Today, Kubelet and the Container Runtime all run in the same mount namespace as the host OS (systemd, login shells, system daemons)
See fig1: Original mount propagation [1]
In fact, the documentation for the mountPropagation volumeMount parameter, as well as the "Mount Propagation" e2e test in kubernetes/kubernetes both enforce a set of 3 guarantees about mountpoint visibility:
1. Mounts originating in the host OS are visible to the Container Runtime, OCI hooks, Kubelet, and container volumeMounts with MountPropagation: HostToContainer (or Bidirectional)
2. Mounts originating in the Container Runtime, OCI hooks, Kubelet, and container volumeMounts with mountPropagation: Bidirectional are visible to each other and container volumeMounts with MountPropagation: HostToContainer
3. Mounts originating in the Container Runtime, OCI hooks, Kubelet, and container volumeMounts with mountPropagation: Bidirectional are visible to the host OS
Of those 3 guarantees mentioned above, the first 2 are critical to the Kubernetes and container-native operations, and would not change, but the 3rd guarantee would be demoted to an optional configuration choice.
See fig 2: Proposed support for hidden mount propagation [2]
Why make a change? There are 3 main reasons, though the 1st one is the most pressing concern today.
- Systemd Efficiency
Today systemd is adversely affected by a large number of mount points. This appears to be rooted in the lack of granularity in the events the kernel sends to systemd about mountpoint changes, which necessitates a full rescan of all mountpoints even on a minor change or single mountpoint addition. (See Red Hat BZ1819869 [3] for more details)
Even a fairly small OpenShift deployment today has upwards of 400 mountpoints on every node owned by Kubelet, the Container Runtime, and infrastructure containers like OVN or CSI operators. Hiding the container mount points reduces the steady-state systemd CPU utilization from ~10% to ~0% on every worker node, and the improvement would be greater on more heavily-loaded systems with more container-specific mountpoints.
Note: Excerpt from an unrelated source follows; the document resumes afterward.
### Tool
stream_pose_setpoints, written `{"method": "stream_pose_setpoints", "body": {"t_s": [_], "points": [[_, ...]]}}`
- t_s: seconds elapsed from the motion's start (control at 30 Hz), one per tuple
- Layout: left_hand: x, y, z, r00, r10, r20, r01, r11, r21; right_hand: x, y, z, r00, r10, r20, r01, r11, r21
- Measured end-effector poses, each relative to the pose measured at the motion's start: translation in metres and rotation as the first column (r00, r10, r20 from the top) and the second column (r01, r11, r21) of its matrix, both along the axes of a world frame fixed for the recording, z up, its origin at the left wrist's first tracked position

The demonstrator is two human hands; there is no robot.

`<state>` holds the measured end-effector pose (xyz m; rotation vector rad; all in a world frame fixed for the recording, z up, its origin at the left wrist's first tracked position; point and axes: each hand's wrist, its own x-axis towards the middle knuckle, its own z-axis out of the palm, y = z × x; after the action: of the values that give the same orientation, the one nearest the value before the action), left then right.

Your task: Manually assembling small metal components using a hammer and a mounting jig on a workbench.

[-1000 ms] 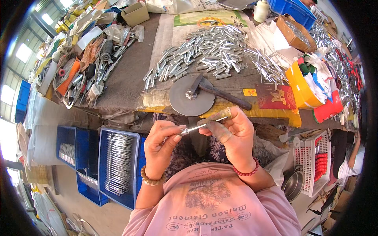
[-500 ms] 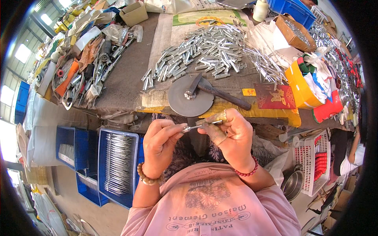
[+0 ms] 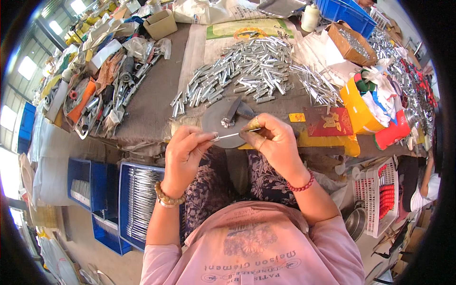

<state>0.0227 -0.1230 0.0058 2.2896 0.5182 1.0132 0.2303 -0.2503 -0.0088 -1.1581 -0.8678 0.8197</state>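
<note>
A thin, shiny metal rod [image 3: 230,136] stretches between my two hands, just over the near edge of a round grey metal disc [image 3: 209,116]. My left hand [image 3: 183,154] pinches its left end, where a short silvery piece shows at the fingertips. Farther along, the thumb and forefinger of my right hand [image 3: 275,145], both in worn finger covers, grip the rod, and its tip sticks out past them. A hammer [image 3: 232,109] lies on the disc, its handle partly hidden behind my right hand. Beyond the disc spreads a heap of short metal tubes [image 3: 261,61].
Thin metal rods [image 3: 317,85] lie right of the tubes, near a red envelope [image 3: 327,121] and a yellow container [image 3: 358,107]. Mixed tools and scraps [image 3: 114,80] crowd the table's left. Blue bins [image 3: 122,204] of metal rods stand low left; a white basket [image 3: 375,199] stands low right.
Both hands have moved away from my body toward the disc, still gripping the rod. More of the rod shows between them, and my right hand now covers part of the hammer's handle.
</note>
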Motion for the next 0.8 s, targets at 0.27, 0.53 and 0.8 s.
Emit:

I expect the same can be said for vanilla k8s as well.
- Tidiness and Encapsulation
These container overlay mounts, secret and configmap mounts, and namespace mounts are all internal implementation details around the way the Kubernetes and the Container Runtime allocate resources to containers. For normal day-to-day operation, there is no need for these special-use mounts to be visible in the host OS's top-level 'mount' or 'findmnt' output.
- Security
While access to container-specific mounts in Kubernetes (like secrets) today are protected by filesystem permissions, the fact that the locations are visible to unprivileged users via the 'mount' command can provide information which could be used in conjunction with other vulnerabilities to decipher secrets or other protected container mount contents. Locking access to even listing the mountpoints behind the ability to enter the mount namespace (which in turn requires CAP_SYS_CHROOT and CAP_SYS_ADMIN) removes one level of potential access to container-specific mounts.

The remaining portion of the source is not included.